TASK OBJECTIVE:
Whatever pictures appear, omit them, and repeat the data below exactly.

DATA SHOWN:

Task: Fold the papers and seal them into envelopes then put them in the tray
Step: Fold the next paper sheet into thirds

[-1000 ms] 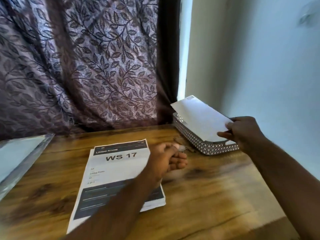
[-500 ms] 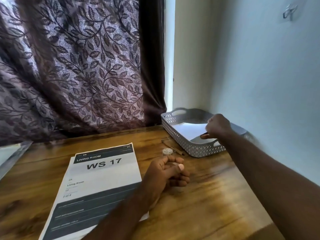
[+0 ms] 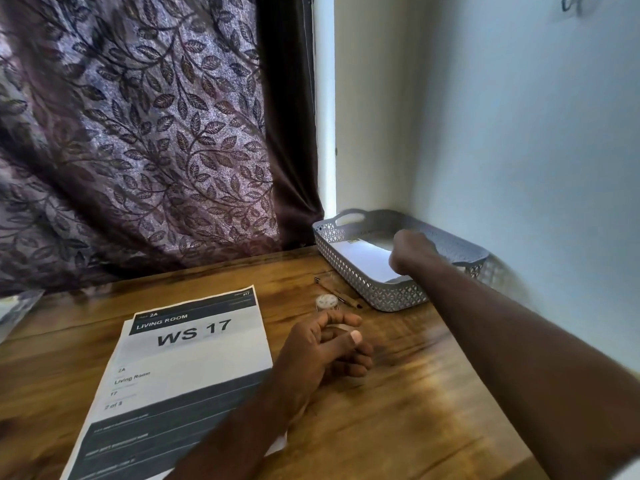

FINISHED TASK:
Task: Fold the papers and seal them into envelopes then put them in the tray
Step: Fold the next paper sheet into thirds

[-1000 ms] 
[-500 ms] 
[+0 ms] 

Nothing further is needed for the exercise.